While the ALJ found that Plaintiff’s medically determinable impairments could
reasonably be expected to cause her symptoms, Plaintiff’s claims about the intensity,
persistence, and limiting affects of those impairments were not entirely credible due to
discrepancies between the record and her statements. (Id. at 32). Plaintiff testified that
she always used a cane, but the medical records indicated she used a cane only
periodically. (Id.). The consultative examiner found that the cane was not necessary.
(Id.). Further, Plaintiff limped for one consultative examination, but did not limp at another
examination on the same day. (Id.). Plaintiff claimed limitations from her carpal tunnel
surgery, which had occurred years previously, but she exhibited no problems with hand
use during the consultative examination. (Id.). “[E]ven her exceptionally supportive
treating physician” found no limitations with regard to gross and fine manipulation. (Id.).

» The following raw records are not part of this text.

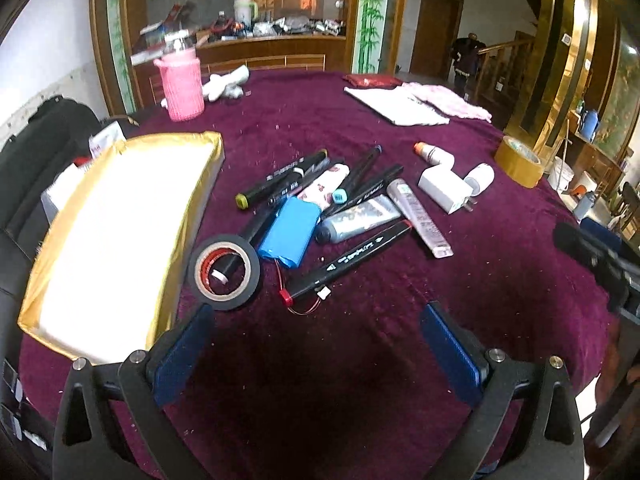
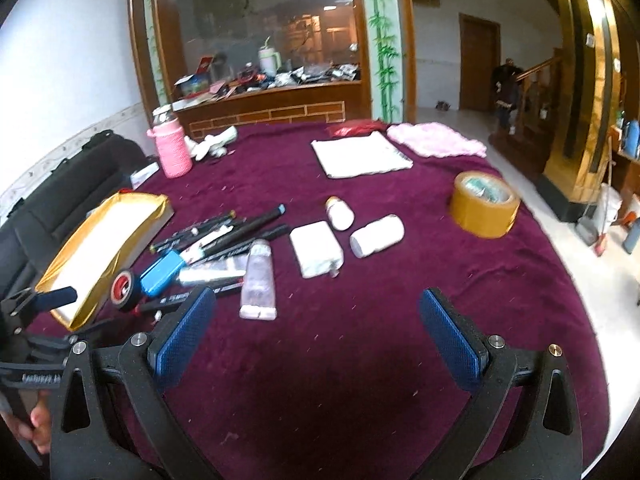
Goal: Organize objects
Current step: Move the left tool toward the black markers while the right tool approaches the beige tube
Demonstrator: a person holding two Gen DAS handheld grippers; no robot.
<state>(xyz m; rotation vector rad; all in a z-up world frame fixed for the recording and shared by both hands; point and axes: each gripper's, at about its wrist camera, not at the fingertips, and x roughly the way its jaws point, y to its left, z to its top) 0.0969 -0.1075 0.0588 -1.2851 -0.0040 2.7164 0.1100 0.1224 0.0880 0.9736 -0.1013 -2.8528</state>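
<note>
Both grippers, left [image 1: 316,344] and right [image 2: 316,332], stand spread wide and carry nothing, above bare cloth [image 1: 360,360] short of the clutter. The pile lies mid-table just beside the gold box [image 1: 120,232]: markers [image 1: 280,178], tape roll [image 1: 224,272], blue pack [image 1: 290,232], tubes [image 1: 420,216], charger [image 1: 442,186]. Judged light and rigid, the markers may roll; pinch each mid-barrel. The pack's thin wires [image 1: 304,304] look snag-prone; take it across its body.

My right gripper [image 2: 316,334] hangs over the counter [image 2: 360,360], jaws spread wide, holding nothing. Markers [image 2: 224,232] lie far left beside the gold box [image 2: 100,248].
</note>
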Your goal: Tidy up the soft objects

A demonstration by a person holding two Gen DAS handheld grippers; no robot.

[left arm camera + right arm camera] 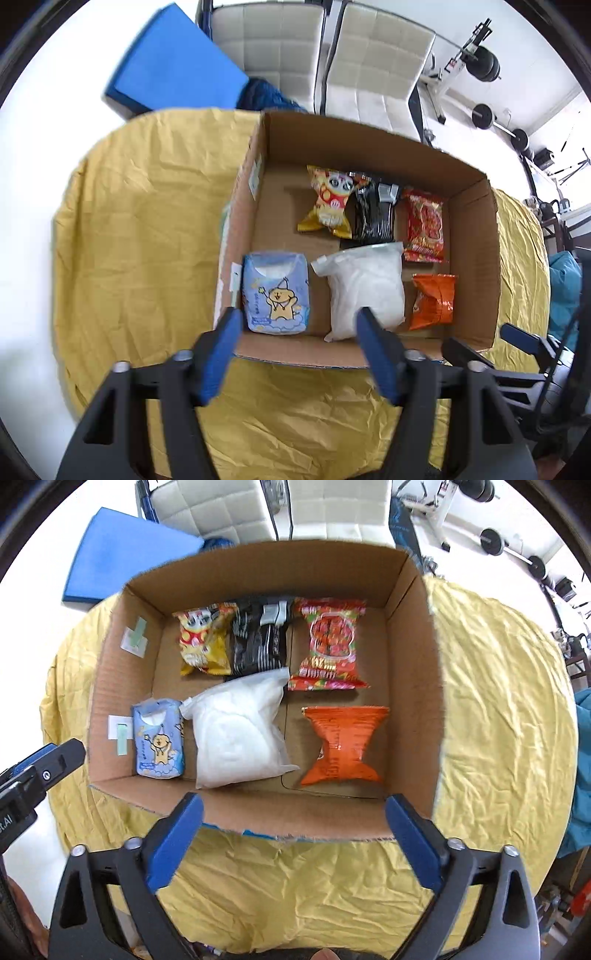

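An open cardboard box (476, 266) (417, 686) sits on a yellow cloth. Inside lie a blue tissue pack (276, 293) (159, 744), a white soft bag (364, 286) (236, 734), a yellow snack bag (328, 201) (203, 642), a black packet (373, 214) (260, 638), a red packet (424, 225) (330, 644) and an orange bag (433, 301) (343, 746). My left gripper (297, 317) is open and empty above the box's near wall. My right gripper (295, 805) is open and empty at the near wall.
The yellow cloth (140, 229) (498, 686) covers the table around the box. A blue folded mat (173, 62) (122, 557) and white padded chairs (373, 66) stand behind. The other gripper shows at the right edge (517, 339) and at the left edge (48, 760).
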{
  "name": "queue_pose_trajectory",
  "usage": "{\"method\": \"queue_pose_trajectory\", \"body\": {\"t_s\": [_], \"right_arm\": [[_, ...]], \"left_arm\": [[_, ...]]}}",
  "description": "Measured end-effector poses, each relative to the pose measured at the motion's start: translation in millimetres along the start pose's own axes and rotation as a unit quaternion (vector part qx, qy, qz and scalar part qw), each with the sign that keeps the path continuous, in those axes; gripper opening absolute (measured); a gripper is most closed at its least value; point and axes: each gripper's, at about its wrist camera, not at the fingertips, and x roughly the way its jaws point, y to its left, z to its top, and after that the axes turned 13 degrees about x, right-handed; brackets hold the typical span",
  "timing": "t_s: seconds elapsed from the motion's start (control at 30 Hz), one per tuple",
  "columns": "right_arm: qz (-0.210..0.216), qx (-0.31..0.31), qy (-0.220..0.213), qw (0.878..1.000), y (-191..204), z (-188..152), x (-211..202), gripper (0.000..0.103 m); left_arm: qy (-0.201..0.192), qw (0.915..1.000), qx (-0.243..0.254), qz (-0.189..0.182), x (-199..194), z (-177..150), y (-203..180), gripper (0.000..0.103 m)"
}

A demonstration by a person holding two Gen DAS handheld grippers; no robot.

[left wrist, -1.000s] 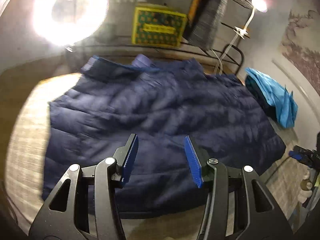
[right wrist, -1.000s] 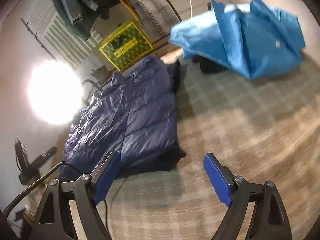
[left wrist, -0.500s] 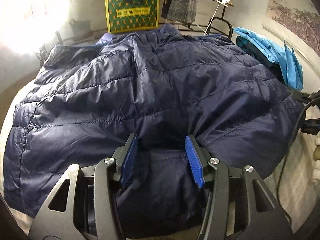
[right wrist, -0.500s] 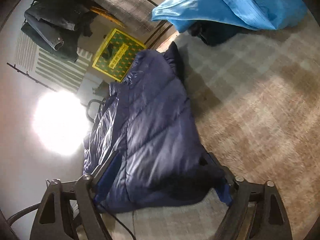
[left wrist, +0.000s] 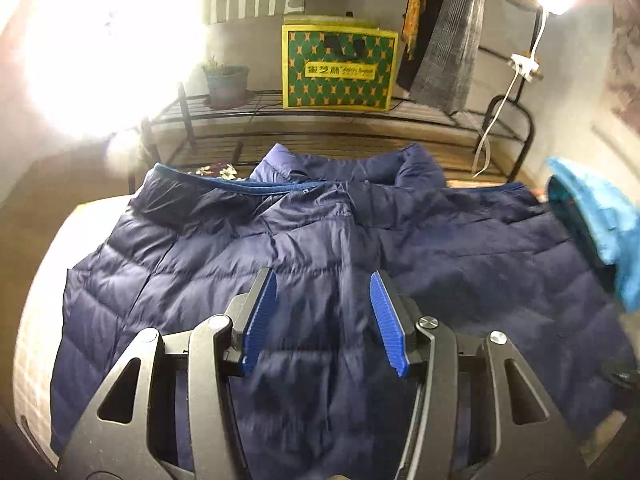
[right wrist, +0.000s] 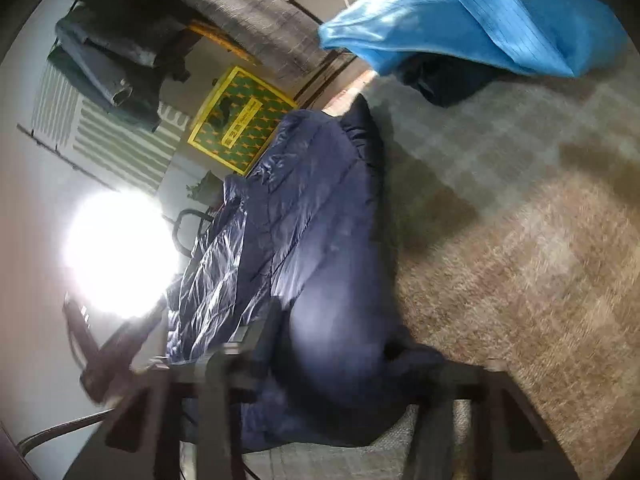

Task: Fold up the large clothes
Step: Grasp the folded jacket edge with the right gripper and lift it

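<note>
It looked like a lived-in room at home. A black metal rack (left wrist: 320, 110) ran along the wall, bearing a potted plant (left wrist: 225, 80) and a green-and-yellow patterned bag (left wrist: 339, 68); clothes (left wrist: 444, 32) hung above the rack, and checked carpet (right wrist: 520, 216) lay before it.

Green-and-yellow patterned box (left wrist: 339, 67) on a black metal rack (left wrist: 360, 120) against the back wall. Potted plant (left wrist: 225, 80) to its left on the same rack. Grey checked cloth (left wrist: 452, 40) hangs to the box's right. White cable (left wrist: 516, 76) trails down beside the rack's end. Bright lamp glare (left wrist: 108, 36) at upper left. Bright blue garment (right wrist: 472, 16) heaped on the checked bench cover (right wrist: 520, 200), over something dark.
</note>
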Motion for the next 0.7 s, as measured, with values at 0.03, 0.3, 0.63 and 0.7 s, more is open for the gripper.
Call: {"method": "queue_pose_trajectory", "body": {"t_s": [0.03, 0.3, 0.63, 0.7], "right_arm": [[-0.002, -0.010, -0.002, 1.000, 4, 1, -2, 0.029], [-0.042, -0.142, -0.025, 0.989, 54, -15, -13, 0.017], [-0.053, -0.216, -0.045, 0.974, 94, -27, -28, 0.014], [-0.049, -0.225, -0.048, 0.972, 102, -28, -30, 0.014]], "left_arm": [[0.007, 1.0000, -0.001, 0.002, 10, -2, -1, 0.051], [0.049, 0.9986, 0.012, 0.016, 55, -18, -13, 0.052], [-0.002, 0.9955, -0.042, -0.085, -32, -48, -3, 0.051], [0.002, 0.9919, -0.055, -0.114, -41, -65, -9, 0.051]]}}
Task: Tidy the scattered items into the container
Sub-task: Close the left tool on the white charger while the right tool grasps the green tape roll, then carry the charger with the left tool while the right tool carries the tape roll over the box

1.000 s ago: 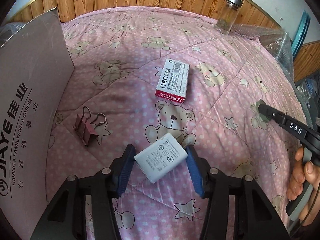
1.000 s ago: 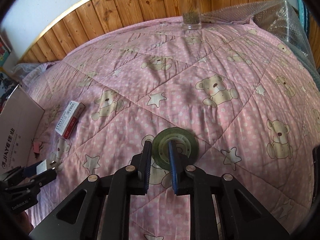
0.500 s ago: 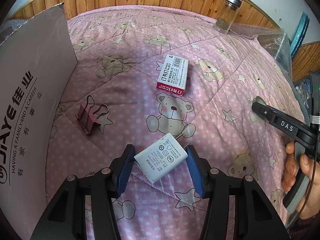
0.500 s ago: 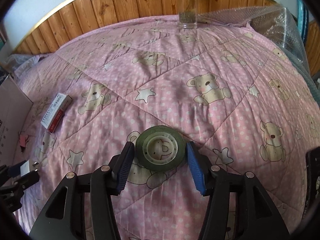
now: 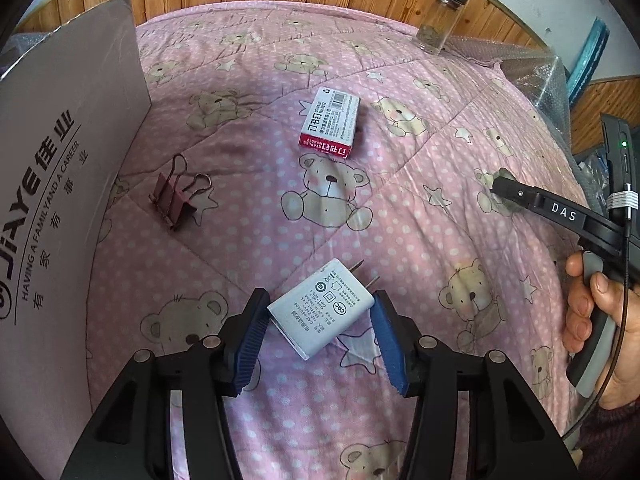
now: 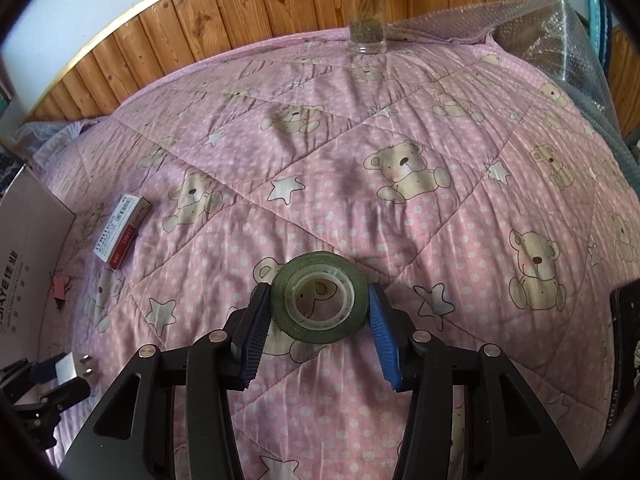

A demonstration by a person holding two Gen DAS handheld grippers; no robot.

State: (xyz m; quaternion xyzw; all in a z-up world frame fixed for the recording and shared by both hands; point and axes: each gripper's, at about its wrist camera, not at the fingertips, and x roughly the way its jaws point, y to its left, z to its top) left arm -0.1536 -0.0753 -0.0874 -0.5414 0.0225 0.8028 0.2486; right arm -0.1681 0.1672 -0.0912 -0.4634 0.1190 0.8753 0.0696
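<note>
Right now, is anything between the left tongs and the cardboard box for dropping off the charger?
Nothing visible blocks it. The left tongs straddle the charger; the box stands to their left, and the binder clip lies farther ahead.

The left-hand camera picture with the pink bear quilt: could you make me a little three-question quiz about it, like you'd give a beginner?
1. True or false: the white charger lies between the left gripper's open fingers.
2. Which item lies nearest the cardboard box? A) staples box B) binder clip C) glass jar
3. Fill in: the right gripper straddles a roll of ____.

Key: 1 true; 2 B; 3 tape.
</note>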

Plaintiff was also inconsistent about her reasons for leaving her last job. (Id.). She
claimed back pain made working impossible, but had earlier claimed domestic violence led
her to quit. (Id.).
The ALJ also found Plaintiff’s claims regarding the severity of her physical ailments
less than fully credible. (Id.). The consultative medical examiner found claimant in no
acute distress, had a normal gait, could perform a full squat, and appeared normal by
other measures as well. (Id.). He found that Plaintiff had normal grip strength and
dexterity in her hands. (Id.). Plaintiff’s pulmonary functioning was normal. (Id.). The ALJ
noted that these findings were consistent with Plaintiff’s treatment records. (Id.).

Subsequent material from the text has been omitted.